Video Notes

Databricks CI/CD: Intro to Databricks Asset Bundles (DAB’s)

Last modified by Sushant: 2025-05-07

Resources:

Video Description:

“Databricks Asset Bundles provide a way to use the command line to deploy and run a set of Databricks assets - like notebooks, Python code, Delta Live Tables pipelines, and workflows. This is useful both for running jobs that are being developed locally and for automating CI/CD processes that will deploy and test code changes. In this video I explain why Databricks Asset Bundles are a good option for CI/CD and demo how to initialize a project and setup your first GitHub Action using DABs.”

Notes:

  • DAB’s are the successors to Terraform. Although Terraform is easy to use for tasks like deploying DBX workspaces, it is not conducive for deploying jobs and workflows.

  • Terraform didn’t have providers at the time to do that anyway. Terraform is hard to manage for data engineering teams.

  • Patched together DBX REST API’s and DBX CLI to get some sort of CI/CD progress. Build code, run tests, interact with workspaces.

  • Use DAB’s to make it simpler.

  • Based on 2023 Data + AI Summit Presentation on DAB’s:

    • Use IAC with Databricks Terraform provider (workspaces, clusters)
    • Source code changes are not going to be managed by Terraform provider, rather the data team themselves
    • Solution as of 2023: Use dbx by Databricks Labs
      • More accessible than Terraform, simpler than REST API’s.
      • No formal support for any such Databricks Labs projects
    • Supported solution as of 2023:
      • Use Databricks REST API’s directly
      • Downside is that it’s low level.
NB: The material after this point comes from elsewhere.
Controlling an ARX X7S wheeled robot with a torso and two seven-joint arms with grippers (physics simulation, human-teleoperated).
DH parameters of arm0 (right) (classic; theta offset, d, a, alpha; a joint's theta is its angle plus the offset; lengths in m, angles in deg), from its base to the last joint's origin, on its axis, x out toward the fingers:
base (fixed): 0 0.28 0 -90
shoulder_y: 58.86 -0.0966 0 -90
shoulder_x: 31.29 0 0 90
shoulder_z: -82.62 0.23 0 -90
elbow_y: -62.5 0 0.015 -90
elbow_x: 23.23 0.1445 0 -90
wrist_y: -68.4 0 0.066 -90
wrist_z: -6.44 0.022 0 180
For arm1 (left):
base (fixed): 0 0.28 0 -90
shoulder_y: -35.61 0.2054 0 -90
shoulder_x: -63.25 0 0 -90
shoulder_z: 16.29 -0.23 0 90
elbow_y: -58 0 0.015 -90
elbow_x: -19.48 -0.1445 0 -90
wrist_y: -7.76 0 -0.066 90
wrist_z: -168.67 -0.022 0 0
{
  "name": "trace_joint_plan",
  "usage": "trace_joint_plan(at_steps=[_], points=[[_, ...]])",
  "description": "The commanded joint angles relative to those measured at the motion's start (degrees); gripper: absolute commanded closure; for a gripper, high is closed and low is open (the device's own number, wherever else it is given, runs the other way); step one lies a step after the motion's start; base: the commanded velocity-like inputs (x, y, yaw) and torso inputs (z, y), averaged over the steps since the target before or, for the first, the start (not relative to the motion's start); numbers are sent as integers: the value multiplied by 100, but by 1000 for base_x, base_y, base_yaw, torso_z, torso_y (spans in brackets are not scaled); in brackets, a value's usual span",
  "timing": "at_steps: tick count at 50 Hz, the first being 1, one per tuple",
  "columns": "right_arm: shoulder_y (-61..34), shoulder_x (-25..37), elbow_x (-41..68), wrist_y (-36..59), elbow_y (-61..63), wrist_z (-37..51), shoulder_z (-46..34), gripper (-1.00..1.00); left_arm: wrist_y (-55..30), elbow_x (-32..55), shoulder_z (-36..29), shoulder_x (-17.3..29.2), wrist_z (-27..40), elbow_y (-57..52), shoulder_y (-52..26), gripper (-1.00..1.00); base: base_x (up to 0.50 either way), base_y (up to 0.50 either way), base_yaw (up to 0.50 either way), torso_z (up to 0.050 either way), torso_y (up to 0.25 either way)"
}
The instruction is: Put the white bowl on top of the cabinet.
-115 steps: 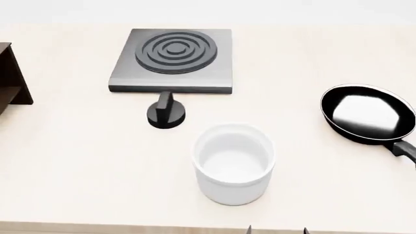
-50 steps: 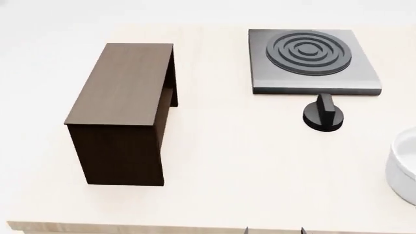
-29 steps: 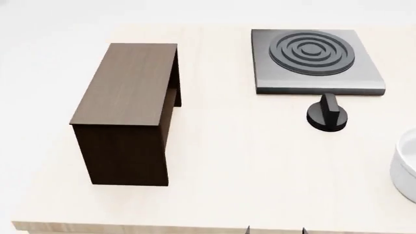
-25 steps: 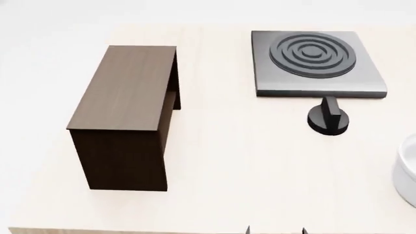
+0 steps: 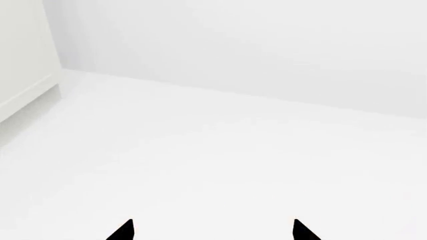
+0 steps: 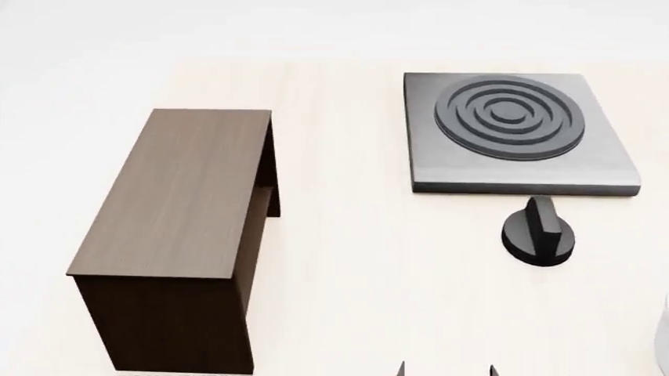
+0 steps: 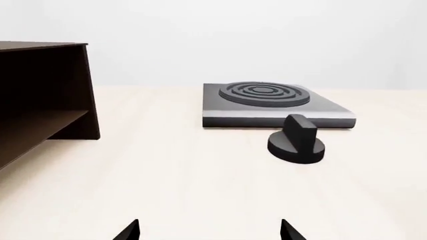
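Both grippers empty, fingers spread wide: left gripper [image 5: 212,231] faces blank white, right gripper [image 7: 209,231] faces cabinet [image 6: 175,202] and stove plate [image 6: 515,131]; white bowl [image 6: 663,346] barely shows at table's right edge, ungrasped.

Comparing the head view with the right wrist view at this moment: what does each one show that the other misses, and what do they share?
Only the head view shows the cabinet's whole flat top, bare, and a white sliver at the right edge, probably the white bowl. Only the right wrist view shows the cabinet's open side with its inner shelf from table height, plus the right tool's two dark tips, apart and holding nothing. Both show the cabinet, the grey stove plate, the black knob and the light table.
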Motion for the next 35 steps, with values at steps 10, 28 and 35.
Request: trace_joint_plan(at_steps=[10,28,35], points=[[201,202,296,1324,1749,510,143,-100,48,34,-38,30,24,62,14,-100,0,0,0,0,0],[-6,580,609,3309,3929,848,90,-100,114,145,-45,50,-16,167,8,-100,0,0,0,0,0],[-213,664,865,4178,4602,1050,263,-100,134,164,-52,55,-12,175,17,-100,0,0,0,0,0]])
However, it’s very scriptable, can make custom solutions
      • Error prone and brittle. Not recommended Hard to maintain. Having to page through responses, keeping up with versions etc.
      • We want the deployment flow to be as simple as possible
    • Officially introduced DAB’s
      • Write code once, deploy everywhere
      • All YAML files specifying artifacts, resources, and configurations of a databricks project.
      • New databricks CLI has functions to validate, deploy and run DAB’s using bundle.yml files.
      • Used in local environments via IDE and CI/CD processes.
  • Demo - Getting started with DAB’s

    • databricks bundle init. Creates a project with a default template.
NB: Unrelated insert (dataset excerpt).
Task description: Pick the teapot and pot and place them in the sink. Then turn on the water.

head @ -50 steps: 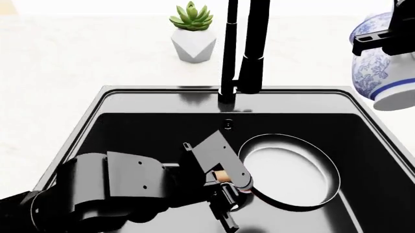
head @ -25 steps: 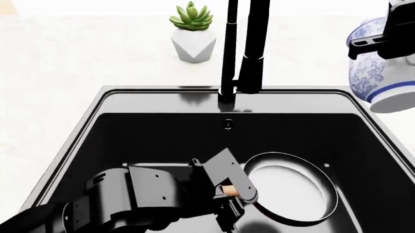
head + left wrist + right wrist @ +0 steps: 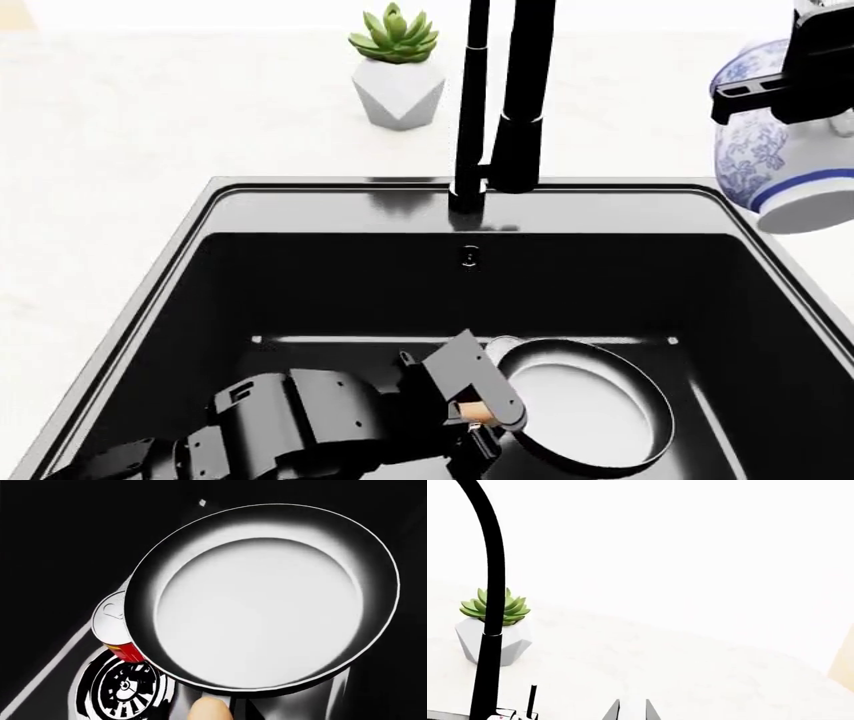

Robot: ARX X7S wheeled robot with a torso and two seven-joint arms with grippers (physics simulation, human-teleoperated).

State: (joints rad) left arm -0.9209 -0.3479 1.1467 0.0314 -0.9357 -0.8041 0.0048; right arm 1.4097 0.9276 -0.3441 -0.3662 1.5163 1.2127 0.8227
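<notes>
Left gripper (image 3: 478, 418) clamped on the light wooden handle of the pot (image 3: 583, 405) — a stub of that handle showing between the black fingers in the head view and at the edge of the left wrist view. Left arm (image 3: 287, 430) reaching low into the sink (image 3: 214, 290), forearm lying across the near part of the basin, wrist bracket angled up toward the faucet (image 3: 505, 95). Pot deep inside the basin on the right half, pale inside facing up, tilted slightly toward the camera. Whether its bottom touches the sink floor — cannot tell. Seen from the left wrist: pot (image 3: 267, 597) filling most of the frame, a small red-and-white can (image 3: 115, 625) partly tucked under its rim, and the round metal drain (image 3: 125, 692) just beside the can.

Right gripper (image 3: 801, 70) at the upper right edge of the head view, dark fingers closed against the teapot (image 3: 781, 160). Teapot held in the air, tipped over, blue base band pointing down and toward the sink's right rim, body above the counter just outside the basin's back right corner. Right wrist view showing only two fingertips at the frame edge, the faucet's black neck (image 3: 488, 595) and the planter (image 3: 494, 635) with its green succulent on the white counter (image 3: 694, 680).

Planter (image 3: 398, 85) standing behind the sink, left of the faucet. No stream visible under the spout.
</notes>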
    • Creates a lot of boilerplate for you including:

      • fixtures/
      • resources/
      • scratch/
      • src/
      • tests/
      • databricks.yml
      • .gitignore
      • pytest.ini
      • README.md
      • setup.py
    • databricks.yml defines a bundle name under the bundle header. Defines where to find the resources to be deployed under the include header. Defines targets (list of workspaces to deploy to) under the targets header.
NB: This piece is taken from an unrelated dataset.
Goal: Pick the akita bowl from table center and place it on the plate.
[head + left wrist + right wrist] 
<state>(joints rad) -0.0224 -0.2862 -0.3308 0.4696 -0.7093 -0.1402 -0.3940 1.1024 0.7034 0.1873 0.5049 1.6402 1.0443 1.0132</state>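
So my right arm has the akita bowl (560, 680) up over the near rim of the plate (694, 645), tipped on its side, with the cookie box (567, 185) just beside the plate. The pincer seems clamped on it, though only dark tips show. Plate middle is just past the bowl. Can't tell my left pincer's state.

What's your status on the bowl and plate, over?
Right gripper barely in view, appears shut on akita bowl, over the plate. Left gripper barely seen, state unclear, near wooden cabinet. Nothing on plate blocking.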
    • The dev target can use a mode: development to “make sure everything deployed to this target gets a prefix”. Development mode also disables any schedules and automatic triggers for jobs. For DLT pipelines, it enables the development mode.

    • All of the targets you define must have a workspace attribute which has a host attribute as well as an optional root_path attribute (which is defined for you automatically). Use cases for custom root paths can include defining a new directory for prod source code if using the same workspace as the dev and prod targets

    • What matters will be contained in the resources/ directory of yaml files.

    • Each resource.yml file contains the etire specification of the job or DLT pipeline you want to deploy

    • The README.md that comes with databricks bundle init contains a detailed guide to deploy the bundles

    • databricks bundle deploy --target dev

      artifacts.whl.AutoDetect: Detecting Python wheel project...
      artifacts.whl.AutoDetect: Found Python wheel project at /mnt/c/Users/dvannoy/dev/datakickstart-devops/datakickstart_dabs
      artifacts.whl.Build(datakickstart_dabs): Building...
      artifacts.whl.Build(datakickstart_dabs): Build succeeded
      artifacts.whl.Upload(datakickstart_dabs-0.0.1-py3-none-any.whl): Uploading...
      artifacts.whl.Upload(datakickstart_dabs-0.0.1-py3-none-any.whl): Upload succeeded
      Starting upload of bundle files
      Uploaded bundle files at /Users/training@dustinvannoy.com/.bundle/datakickstart_dabs/dev/files!
       
      Starting resource deployment
      Resource deployment completed!
      dvannoy@DataKickstart-PC:
    • databricks bundle run BUNDLE_NAME

      dvannoy@DataKickstart-PC:~$ databricks bundle run datakickstart_dabs_job
      Run URL: https://adb-7923129632668114.14.azuredatabricks.net/?o=7923129632668114#job/75834993941612/run/581934979058233
       
      2023-09-15 15:46:20 "[dev training] datakickstart_dabs_job" RUNNING
    • When you log into the Workflows UI of your workspace, you will see job running with a dev prefix if that was your target

    • It will also print out notebook outputs!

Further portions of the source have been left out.